I shook my head again. My mom kept using the word “rape” to describe what Tyler did to me, but I still couldn’t quite label it that way myself. The circumstances that led up to that moment in the bedroom at the party were too muddy—I was too complicit in what had occurred.
“Did you want to have sex with him?” Vanessa asked. Her voice was low, a therapist’s well-practiced, soothing serenade.
“I thought I did. We’d been flirting a lot since I got home from school, but I was engaged to Daniel, and even though I was having second thoughts about getting married, I never should have gotten so drunk. I shouldn’t have kissed Tyler or danced with him the way I did.” I’d had these same thoughts so many times over the last couple of months, I didn’t know how I could believe anything else could be true.
“Amber. Our society always seems to blame the victim, not the perpetrator, for a sexual crime. It says a woman shouldn’t dress provocatively or drink alcohol or have any kind of flirtation or interaction with a man because that means she is asking for him to do whatever he wants to do to her, even after she tells him no. Just because you were kissing him doesn’t mean you were asking for more.”
“But I followed him upstairs. I let him put me on the bed and push his hips against me. I could feel what he wanted to do.” I shuddered briefly, repulsed by the memory of that moment, repulsed by myself, for being stupid enough to let it happen.

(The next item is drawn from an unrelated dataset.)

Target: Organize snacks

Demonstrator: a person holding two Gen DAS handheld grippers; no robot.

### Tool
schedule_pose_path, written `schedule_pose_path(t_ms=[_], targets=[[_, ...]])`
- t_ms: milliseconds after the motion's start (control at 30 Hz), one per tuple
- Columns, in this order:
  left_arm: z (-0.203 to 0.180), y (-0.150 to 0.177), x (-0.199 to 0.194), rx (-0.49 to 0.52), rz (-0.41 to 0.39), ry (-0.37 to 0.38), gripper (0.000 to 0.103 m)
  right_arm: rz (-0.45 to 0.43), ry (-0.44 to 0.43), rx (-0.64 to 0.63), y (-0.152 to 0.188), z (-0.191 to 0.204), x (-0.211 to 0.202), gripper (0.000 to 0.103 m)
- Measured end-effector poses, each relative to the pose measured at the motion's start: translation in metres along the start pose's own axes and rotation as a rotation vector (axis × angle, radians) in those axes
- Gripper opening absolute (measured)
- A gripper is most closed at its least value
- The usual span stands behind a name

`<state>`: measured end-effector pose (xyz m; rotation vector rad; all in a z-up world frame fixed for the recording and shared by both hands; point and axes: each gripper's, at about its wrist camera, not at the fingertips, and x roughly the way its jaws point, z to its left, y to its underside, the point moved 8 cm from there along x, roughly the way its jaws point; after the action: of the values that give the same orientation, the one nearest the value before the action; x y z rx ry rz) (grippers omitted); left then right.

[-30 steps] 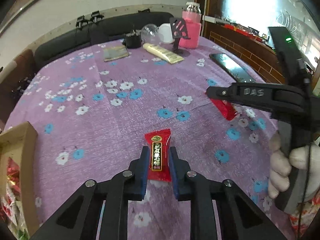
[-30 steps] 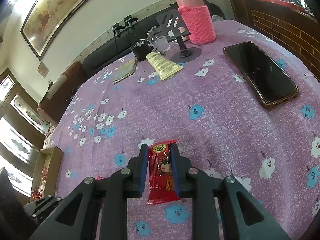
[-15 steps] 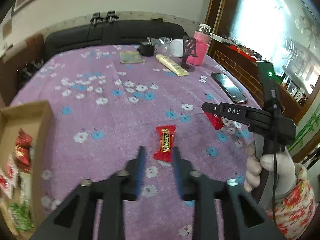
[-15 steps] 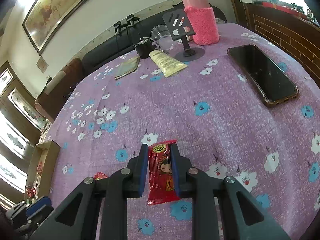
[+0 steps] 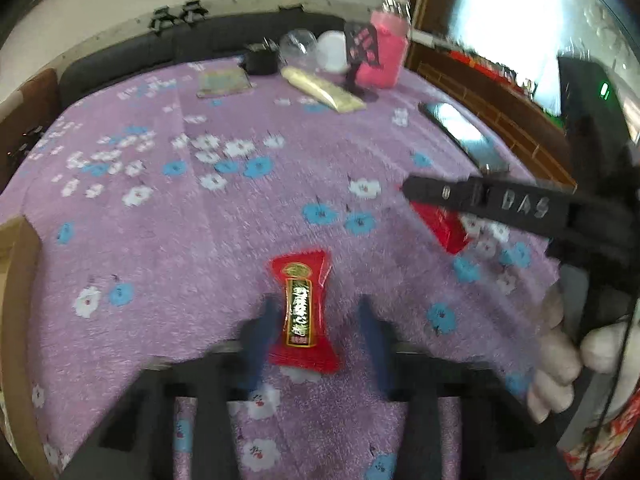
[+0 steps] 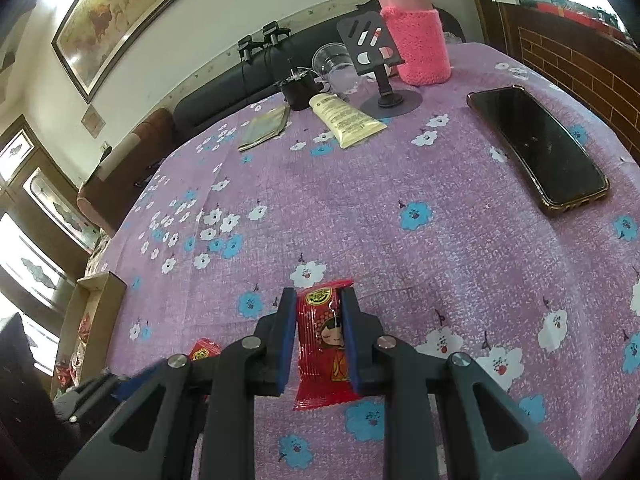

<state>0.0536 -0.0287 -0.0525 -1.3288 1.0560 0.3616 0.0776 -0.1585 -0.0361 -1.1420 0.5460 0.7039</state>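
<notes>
Since half a second before, my left tongs had dropped back down toward the red snack packet, which had lain well ahead of their tips and now sat between them. That view was blurred by motion.

Beneath everything spread the purple flowered tablecloth. At its left edge stood the cardboard box, with wrappers showing inside. Farther back lay a black phone, a pink-sleeved bottle, a cream tube and a phone stand.

My left tongs were spread wide, their blue pads on either side of the packet on the cloth; the left pad was just beside it, the right one apart. My right tongs were clamped narrow on a second red packet with a cartoon girl, above the cloth.
</notes>
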Motion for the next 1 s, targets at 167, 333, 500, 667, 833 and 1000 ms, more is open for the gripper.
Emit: schedule_pose_path(t_ms=[167, 333, 500, 667, 833, 1000], targets=[[-0.001, -0.001, -0.006, 0.03, -0.013, -0.025, 0.018, 0.012, -0.006, 0.005, 0.001, 0.0, 0.002, 0.021], [0.004, 0.0, -0.033, 0.006, -0.064, -0.018, 0.018, 0.009, -0.026, 0.008, 0.001, 0.001, 0.001, 0.021], [0.008, 0.007, -0.04, -0.007, -0.052, 0.003, 0.019, 0.007, -0.037, 0.016, 0.001, 0.002, -0.001, 0.021], [0.01, 0.006, -0.018, -0.022, -0.031, 0.005, 0.078, 0.005, -0.037, 0.023, 0.001, 0.001, -0.001, 0.021], [0.008, 0.004, 0.0, -0.014, 0.009, 0.004, 0.083, 0.016, -0.041, 0.017, 0.003, 0.001, 0.001, 0.021], [0.006, 0.007, -0.001, -0.086, -0.007, 0.081, 0.102, 0.022, -0.041, 0.041, 0.001, -0.003, 0.002, 0.021]])
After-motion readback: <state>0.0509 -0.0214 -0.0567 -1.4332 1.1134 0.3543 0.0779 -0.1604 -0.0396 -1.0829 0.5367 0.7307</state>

“Nothing you did makes what Tyler did to you okay. If you told him to stop at any point that night, and he went ahead and had sex with you anyway, then what he did was rape. If you had oral sex, and after that, he forced his fingers inside you or had intercourse with you when you didn’t want it to go that far, then it was rape. If you two had been sleeping together for years, and this one time, you told him no, and he went ahead despite that, it was rape. Tyler raped you, Amber.”
I shook my head, still struggling with the guilt I felt that I’d led him on.
“You’re not responsible for this,” Vanessa continued, looking at me intently. “Yes, you were drunk. You might have kissed him. Everything about your behavior and your words might have said yes, but the moment you changed your mind, the moment you withdrew your consent either by physically struggling to get away or by telling him no, he was committing a crime. But the fact that you were drunk means that you were incapable of giving consent, so even if you hadn’t struggled or said no and he had sex with you, it was still rape.”
Her words struck a chord deep inside me. I’d never thought about the fact that being drunk had taken away my ability to give consent. Tyler should have known that. He should have realized that the state I was in made what he was doing to me wrong. Instead, he took advantage of how weak I was. He ignored my pleas for him to stop what he was doing—he let me struggle and cry and then he had sex with me anyway. Hearing Vanessa describe this as rape sounded different to me, somehow, than when my mom said it. Maybe both of them were right.
“Whether or not you decide to go to the police,” Vanessa said, “you are entitled to be furious about what Tyler did to you. To be full of fear and pain and have moments where you wish he was dead. And I am here, if you want to work through all of those complicated feelings. You just have to give me a chance.”